Of all the entries below, only the lines from the one with "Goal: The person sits" up to and including the one with "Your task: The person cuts" are to be duplicated exactly.

Segment Start: RECORDS FOR PROCESSING

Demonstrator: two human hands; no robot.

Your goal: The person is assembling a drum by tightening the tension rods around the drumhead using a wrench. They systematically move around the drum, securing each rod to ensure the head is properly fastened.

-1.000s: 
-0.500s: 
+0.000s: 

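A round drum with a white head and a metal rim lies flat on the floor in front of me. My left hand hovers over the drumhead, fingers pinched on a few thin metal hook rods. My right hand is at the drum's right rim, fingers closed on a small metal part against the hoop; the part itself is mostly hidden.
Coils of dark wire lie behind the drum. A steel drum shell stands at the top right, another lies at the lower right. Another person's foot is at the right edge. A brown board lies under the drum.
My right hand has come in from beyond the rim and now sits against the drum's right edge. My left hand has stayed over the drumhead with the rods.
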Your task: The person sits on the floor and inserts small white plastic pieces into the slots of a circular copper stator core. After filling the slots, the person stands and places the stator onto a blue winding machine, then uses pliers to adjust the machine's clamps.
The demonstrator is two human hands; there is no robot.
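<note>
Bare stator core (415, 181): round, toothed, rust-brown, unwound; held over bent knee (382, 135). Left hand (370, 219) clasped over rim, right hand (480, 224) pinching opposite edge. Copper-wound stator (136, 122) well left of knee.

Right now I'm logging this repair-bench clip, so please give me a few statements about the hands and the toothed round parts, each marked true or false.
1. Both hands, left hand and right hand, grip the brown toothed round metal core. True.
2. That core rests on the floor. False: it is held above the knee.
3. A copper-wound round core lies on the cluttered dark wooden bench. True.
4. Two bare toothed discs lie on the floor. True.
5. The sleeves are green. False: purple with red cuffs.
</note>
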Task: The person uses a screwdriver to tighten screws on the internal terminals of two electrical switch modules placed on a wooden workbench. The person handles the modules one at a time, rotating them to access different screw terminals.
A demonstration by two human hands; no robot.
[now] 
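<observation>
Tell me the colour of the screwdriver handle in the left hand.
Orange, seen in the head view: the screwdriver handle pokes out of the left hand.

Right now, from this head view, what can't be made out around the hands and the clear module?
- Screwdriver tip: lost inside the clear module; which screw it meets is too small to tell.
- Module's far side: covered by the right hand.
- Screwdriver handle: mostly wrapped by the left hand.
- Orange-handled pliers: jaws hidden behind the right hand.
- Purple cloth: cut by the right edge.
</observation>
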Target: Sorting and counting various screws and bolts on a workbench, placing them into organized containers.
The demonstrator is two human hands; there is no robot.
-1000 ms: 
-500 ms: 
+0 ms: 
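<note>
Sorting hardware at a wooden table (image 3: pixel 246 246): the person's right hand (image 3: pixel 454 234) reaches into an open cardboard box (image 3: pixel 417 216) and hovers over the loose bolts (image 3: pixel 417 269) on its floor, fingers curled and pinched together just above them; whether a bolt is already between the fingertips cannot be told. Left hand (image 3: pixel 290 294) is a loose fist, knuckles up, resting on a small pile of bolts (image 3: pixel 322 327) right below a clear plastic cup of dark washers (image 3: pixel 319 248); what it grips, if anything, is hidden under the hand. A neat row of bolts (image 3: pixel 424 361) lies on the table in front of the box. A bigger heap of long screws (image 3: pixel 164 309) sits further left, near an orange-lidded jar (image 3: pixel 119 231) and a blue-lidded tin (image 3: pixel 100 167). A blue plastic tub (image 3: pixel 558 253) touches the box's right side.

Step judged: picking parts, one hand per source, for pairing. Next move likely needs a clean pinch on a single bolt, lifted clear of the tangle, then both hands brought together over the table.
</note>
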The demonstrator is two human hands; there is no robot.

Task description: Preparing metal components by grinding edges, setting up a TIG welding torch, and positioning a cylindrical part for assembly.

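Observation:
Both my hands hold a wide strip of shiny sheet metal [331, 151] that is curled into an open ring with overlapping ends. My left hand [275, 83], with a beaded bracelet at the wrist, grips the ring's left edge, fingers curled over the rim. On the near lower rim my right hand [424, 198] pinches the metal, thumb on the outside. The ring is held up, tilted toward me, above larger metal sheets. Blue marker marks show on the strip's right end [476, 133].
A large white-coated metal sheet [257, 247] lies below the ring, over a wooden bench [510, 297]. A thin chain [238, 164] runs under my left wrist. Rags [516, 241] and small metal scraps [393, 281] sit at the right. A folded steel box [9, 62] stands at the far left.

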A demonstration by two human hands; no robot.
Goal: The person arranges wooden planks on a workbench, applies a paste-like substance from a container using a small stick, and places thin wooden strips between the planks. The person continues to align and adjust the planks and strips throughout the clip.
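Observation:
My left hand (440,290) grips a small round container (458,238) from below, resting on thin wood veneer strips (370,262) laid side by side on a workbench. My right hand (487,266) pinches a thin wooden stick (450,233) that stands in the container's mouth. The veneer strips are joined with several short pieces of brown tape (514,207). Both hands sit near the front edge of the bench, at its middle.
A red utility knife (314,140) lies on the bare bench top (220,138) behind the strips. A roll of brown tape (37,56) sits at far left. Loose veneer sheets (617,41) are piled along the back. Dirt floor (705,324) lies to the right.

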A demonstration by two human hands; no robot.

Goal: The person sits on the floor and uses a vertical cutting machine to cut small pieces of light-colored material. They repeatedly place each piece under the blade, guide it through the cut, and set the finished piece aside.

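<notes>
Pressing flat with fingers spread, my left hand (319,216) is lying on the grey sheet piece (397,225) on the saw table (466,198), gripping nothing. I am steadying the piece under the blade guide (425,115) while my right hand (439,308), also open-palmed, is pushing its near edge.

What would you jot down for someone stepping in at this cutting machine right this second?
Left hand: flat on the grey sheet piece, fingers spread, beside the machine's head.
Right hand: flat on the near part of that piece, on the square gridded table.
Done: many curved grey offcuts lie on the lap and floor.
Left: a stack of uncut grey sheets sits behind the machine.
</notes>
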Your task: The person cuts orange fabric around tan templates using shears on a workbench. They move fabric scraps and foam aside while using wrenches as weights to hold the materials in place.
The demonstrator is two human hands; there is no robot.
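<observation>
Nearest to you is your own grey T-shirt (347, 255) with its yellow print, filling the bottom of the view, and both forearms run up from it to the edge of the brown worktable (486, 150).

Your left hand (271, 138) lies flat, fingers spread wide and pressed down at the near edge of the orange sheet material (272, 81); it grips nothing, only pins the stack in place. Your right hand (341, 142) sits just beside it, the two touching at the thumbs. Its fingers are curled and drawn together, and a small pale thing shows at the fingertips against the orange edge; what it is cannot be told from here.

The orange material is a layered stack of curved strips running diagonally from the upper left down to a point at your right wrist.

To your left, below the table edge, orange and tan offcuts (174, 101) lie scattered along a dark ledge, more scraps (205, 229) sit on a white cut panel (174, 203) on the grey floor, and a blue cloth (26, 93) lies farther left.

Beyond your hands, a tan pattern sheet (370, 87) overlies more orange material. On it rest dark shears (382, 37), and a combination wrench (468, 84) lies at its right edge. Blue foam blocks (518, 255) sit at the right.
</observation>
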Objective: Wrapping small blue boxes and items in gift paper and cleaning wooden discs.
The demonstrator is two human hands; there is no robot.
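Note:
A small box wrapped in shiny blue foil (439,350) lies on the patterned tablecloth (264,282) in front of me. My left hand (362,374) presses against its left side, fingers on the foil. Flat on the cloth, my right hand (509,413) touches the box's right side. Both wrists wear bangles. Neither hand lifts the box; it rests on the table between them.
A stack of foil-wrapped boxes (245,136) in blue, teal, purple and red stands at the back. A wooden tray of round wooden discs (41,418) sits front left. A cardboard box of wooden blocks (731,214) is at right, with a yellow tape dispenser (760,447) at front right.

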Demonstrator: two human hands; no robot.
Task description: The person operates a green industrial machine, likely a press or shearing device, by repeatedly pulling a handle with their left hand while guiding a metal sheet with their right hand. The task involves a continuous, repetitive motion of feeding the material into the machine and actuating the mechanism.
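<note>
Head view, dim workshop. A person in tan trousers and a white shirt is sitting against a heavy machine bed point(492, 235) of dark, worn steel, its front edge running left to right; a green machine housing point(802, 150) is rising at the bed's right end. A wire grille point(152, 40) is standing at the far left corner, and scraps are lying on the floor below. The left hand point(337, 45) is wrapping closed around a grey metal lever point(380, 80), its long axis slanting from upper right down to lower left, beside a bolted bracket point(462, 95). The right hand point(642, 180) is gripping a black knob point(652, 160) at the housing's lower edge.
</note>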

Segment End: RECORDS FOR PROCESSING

**COMPLETED EXERCISE:**
Goal: The person sits on the floor and uses a vertical cutting machine to cut small pieces of light-colored material. They repeatedly place each piece under the blade, guide it through the cut, and set the finished piece aside.

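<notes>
Pressing flat with fingers spread, my left hand (319,216) is lying on the grey sheet piece (397,225) on the saw table (466,198), gripping nothing. I am steadying the piece under the blade guide (425,115) while my right hand (439,308), also open-palmed, is pushing its near edge.

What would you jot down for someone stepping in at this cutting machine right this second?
Left hand: flat on the grey sheet piece, fingers spread, beside the machine's head.
Right hand: flat on the near part of that piece, on the square gridded table.
Done: many curved grey offcuts lie on the lap and floor.
Left: a stack of uncut grey sheets sits behind the machine.
</notes>
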Your task: The person cuts orange fabric around tan templates using shears on a workbench. They move fabric scraps and foam aside while using wrenches as weights to hold the materials in place.

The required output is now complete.